“It’s not what you look at that matters, it’s what you see.”

It’s that time of year again. Spring is approaching; very slowly perhaps, but it is approaching. Taking Tanner out on his daily walks we’re seeing the leaves on the birches beginning to burst; the first dapple of blackthorn blossom in the hedgerows; the first glow of catkins on the willows.bluebells

It’s just the time of year when our imagination comes out of hibernation and we start to look forward. A time to think about the summer and all the adventures it has in store.

I’ve been looking back over my own journals this winter and found they are mostly written during the warmer months. The few entries from the winter months are more likely to be introspective meanderings; whereas the summer entries are much more external, more about the physical, more about the things I’m actually doing. It’s like the sun allows us to experience life outside of ourselves. And, of course, re-reading those summer entries allows me to experience them again, in a small way.

We tend to live a simple life, myself and Samantha, we spend most of our time in the workshop and when we’re not in the workshop, we like to go for walks (I say ‘walks’, but they tend to be long romps exploring weird places other people rarely go). Some people think our life is boring, but we like to think of it as simple.

“It’s not what you look at that matters, it’s what you see.”

~Henry David Thoreau

beachSo, in the spirit of looking forward to warmer days; to travelling; to walking; to holidays; to whatever you like to do when the sun shines on you (and to keeping a note of all those things in your Earthworks journal, so you can look back on them when winter comes around again!), I thought I’d share a few inspirational quotes from a favourite writer of mine, Henry David Thoreau.

Thoreau (1817-1862) is perhaps most famous for his book Walden, in which he records his experiences of living a simple life, over a period of two years, in a cabin he built in the woods.

“I went to the woods because I wished to live deliberately, to front only the essential facts of life, and see if I could not learn what it had to teach, and not, when I came to die, discover that I had not lived. I did not wish to live what was not life, living is so dear; nor did I wish to practise resignation, unless it was quite necessary. I wanted to live deep and suck out all the marrow of life, to live so sturdily and Spartan-like as to put to rout all that was not life, to cut a broad swath and shave close, to drive life into a corner, and reduce it to its lowest terms.”

~Henry David Thoreau

Of course, living a modern life in a modern world it’s unlikely to be possible for us to give it all up and bugger off to the woods for a couple of years, as much as we might want to sometimes. But, should we wish to, we can live by the spirit of the quote. I suppose Samantha and I have created a metaphorical cabin in the woods with our workshop. It may be a lowly red brick terrace in a non-descript small town but it’s where we do real things, we’ve filled it with the tools of our trade, we heat it with a wood-burning stove and we have a window which looks out onto our small garden which we’ve made into a tiny sanctuary for wildlife. It’s a simple thing and I think a lot of us have that metaphorical ‘cabin in the woods’; whether it’s a tool-shed; a favourite spot in the garden; a study; a particular park bench; even your favourite chair. It’s that place where we can become ourselves and shed the trappings of modern life; we’re very lucky that we get to be in ours most of the time.

garden

Another of Thoreau’s best known essays is his treatise on ‘Walking’. He thought of this essay as one of his key pieces of writing, one which encompassed all of his other work.

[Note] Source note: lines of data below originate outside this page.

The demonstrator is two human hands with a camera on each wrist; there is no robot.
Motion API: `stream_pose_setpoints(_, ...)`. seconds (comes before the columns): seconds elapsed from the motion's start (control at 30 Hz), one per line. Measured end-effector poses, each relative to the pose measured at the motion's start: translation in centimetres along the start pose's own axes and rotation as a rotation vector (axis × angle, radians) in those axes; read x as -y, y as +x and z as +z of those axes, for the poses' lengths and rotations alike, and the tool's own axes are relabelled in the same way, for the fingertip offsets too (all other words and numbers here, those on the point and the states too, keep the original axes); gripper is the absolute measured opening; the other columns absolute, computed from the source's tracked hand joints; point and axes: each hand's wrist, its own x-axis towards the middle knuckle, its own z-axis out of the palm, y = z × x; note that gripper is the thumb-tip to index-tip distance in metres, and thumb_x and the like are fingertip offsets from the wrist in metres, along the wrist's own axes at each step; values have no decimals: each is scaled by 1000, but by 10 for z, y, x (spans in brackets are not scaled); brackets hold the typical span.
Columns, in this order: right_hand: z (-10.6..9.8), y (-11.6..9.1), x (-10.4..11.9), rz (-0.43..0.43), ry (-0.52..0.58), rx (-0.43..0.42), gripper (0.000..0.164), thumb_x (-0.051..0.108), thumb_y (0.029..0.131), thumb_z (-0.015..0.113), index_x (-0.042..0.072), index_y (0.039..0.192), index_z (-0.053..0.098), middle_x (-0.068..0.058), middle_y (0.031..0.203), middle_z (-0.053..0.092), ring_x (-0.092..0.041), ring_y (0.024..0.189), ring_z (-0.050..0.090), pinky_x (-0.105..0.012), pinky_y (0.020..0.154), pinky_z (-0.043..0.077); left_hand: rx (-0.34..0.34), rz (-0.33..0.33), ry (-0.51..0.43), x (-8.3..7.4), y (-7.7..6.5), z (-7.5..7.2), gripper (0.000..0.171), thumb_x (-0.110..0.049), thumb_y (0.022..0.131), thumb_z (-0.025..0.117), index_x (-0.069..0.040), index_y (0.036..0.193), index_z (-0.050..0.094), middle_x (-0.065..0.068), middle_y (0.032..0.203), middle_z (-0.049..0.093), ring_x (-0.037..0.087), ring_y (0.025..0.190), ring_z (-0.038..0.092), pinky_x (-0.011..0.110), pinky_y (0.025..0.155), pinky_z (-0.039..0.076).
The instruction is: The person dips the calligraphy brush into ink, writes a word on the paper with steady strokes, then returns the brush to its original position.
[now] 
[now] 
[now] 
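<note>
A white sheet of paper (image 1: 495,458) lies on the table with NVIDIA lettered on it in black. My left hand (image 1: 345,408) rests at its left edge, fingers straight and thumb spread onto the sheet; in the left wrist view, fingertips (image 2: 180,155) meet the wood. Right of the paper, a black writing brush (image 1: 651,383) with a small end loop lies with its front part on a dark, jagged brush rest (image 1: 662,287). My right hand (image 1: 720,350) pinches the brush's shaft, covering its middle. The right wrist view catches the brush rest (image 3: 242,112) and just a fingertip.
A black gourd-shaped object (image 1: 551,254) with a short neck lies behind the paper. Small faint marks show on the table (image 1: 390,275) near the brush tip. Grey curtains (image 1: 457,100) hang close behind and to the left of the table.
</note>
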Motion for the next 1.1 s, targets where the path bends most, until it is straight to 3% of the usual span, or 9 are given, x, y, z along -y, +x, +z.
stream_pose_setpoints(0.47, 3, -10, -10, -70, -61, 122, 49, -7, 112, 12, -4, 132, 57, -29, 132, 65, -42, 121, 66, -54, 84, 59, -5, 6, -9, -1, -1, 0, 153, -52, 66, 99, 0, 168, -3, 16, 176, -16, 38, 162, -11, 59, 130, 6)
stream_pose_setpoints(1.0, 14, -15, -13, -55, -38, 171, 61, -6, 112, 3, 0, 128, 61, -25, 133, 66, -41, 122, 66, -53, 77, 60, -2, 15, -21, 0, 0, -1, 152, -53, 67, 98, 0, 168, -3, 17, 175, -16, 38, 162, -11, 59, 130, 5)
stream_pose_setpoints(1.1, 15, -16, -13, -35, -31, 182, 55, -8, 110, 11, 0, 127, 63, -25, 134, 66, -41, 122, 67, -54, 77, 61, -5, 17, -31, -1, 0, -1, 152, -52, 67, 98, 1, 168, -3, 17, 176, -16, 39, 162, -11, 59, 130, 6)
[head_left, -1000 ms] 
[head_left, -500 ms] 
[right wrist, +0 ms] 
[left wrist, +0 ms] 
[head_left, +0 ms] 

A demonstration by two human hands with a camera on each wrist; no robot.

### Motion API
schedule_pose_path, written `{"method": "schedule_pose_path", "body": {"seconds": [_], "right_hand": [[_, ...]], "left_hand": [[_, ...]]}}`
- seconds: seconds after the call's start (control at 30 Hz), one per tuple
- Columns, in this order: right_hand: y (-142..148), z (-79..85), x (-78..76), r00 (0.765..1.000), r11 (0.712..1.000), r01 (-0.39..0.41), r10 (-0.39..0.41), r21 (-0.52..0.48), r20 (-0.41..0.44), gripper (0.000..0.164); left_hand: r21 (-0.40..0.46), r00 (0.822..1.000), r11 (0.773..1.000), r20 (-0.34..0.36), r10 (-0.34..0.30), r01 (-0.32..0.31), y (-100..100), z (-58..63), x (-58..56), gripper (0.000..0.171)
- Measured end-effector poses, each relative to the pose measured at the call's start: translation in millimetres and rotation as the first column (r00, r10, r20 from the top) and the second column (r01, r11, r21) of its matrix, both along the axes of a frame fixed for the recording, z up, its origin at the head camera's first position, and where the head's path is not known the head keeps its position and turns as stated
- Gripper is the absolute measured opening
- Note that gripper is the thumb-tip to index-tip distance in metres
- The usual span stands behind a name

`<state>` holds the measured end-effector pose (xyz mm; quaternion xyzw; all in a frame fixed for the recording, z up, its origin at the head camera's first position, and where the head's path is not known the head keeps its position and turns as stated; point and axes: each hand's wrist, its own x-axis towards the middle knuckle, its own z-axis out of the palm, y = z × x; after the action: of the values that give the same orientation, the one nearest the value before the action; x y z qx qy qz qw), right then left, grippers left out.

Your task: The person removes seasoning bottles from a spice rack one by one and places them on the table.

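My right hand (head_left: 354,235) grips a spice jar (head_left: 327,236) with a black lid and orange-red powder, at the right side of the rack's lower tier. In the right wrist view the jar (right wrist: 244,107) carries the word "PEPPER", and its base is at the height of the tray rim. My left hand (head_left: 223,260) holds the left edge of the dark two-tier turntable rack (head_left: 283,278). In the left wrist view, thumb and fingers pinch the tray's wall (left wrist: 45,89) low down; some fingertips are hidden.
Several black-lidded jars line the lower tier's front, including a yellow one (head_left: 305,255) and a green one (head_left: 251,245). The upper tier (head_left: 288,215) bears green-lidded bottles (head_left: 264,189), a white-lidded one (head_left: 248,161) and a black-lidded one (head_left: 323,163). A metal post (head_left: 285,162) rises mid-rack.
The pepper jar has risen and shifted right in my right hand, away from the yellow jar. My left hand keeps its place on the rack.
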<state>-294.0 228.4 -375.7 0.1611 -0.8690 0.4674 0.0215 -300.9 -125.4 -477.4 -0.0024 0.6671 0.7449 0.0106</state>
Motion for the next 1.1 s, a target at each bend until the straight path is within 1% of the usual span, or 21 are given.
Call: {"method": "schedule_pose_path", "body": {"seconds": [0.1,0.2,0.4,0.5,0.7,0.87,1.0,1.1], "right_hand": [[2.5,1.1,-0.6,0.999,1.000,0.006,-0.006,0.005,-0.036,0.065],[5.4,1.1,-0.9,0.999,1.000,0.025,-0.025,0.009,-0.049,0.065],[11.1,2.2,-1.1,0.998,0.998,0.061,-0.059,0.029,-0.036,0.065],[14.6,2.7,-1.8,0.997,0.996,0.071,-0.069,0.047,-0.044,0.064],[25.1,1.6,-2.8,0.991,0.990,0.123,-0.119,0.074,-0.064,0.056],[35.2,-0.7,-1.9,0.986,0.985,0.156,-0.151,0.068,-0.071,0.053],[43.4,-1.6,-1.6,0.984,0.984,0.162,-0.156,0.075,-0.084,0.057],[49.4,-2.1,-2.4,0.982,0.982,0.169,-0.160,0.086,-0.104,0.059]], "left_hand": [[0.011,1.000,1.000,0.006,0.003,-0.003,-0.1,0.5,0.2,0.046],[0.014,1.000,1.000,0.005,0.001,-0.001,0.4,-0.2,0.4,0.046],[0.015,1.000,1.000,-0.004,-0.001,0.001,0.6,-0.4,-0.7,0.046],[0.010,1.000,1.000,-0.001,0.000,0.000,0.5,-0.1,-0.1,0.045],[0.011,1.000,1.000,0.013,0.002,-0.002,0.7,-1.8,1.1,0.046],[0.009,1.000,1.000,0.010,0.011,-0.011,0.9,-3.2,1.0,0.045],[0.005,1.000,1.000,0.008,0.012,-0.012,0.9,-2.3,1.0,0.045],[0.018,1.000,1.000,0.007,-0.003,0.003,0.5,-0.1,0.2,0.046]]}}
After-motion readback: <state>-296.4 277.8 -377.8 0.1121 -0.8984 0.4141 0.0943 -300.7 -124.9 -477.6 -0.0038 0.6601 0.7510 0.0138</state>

“I am alarmed when it happens that I have walked a mile into the woods bodily, without getting there in spirit.”

“The walking of which I speak has nothing in it akin to taking exercise, as it is called, as the sick take medicine at stated hours …but it is itself the enterprise and adventure of the day.”

“We should go forth on the shortest walk, perchance, in the spirit of undying adventure, never to return; prepared to send back our embalmed hearts only, as relics to our desolate kingdoms. If you are ready to leave father and mother, and brother and sister, and wife and child and friends, and never see them again; if you have paid your debts, and made your will, and settled all your affairs, and are a free man; then you are ready for a walk.”

~Henry David Thoreau

Again, we may not be quite willing or ready to send our embalmed hearts back to our loved ones when we go missing in the wilderness. We may have been open to this in our younger days, when we would set off around the country, often selling our wares, in our clapped out old camper-van (we were never quite sure whether we’d make it back alive in that thing!), but these days we’re as partial to our home-comforts as anyone. We’re more than happy to take Thoreau’s spirit with us out on our adventures, but we do like a warm bath and our own bed on our return.

But Thoreau’s greatest work is thought to be his own journals. Compulsively writing about his everyday life and all that surrounded him he filled forty seven volumes, that’s around seven thousand pages, with his thoughts. In these journals can be found the first seeds of his books, essays and poetry.

And so, to finish off, one more beautifully apt quote from Thoreau which will hopefully inspire you to record your own life for future generations, if you haven’t succumbed to the bug of journalling yet!

“A written word is the choicest of relics.”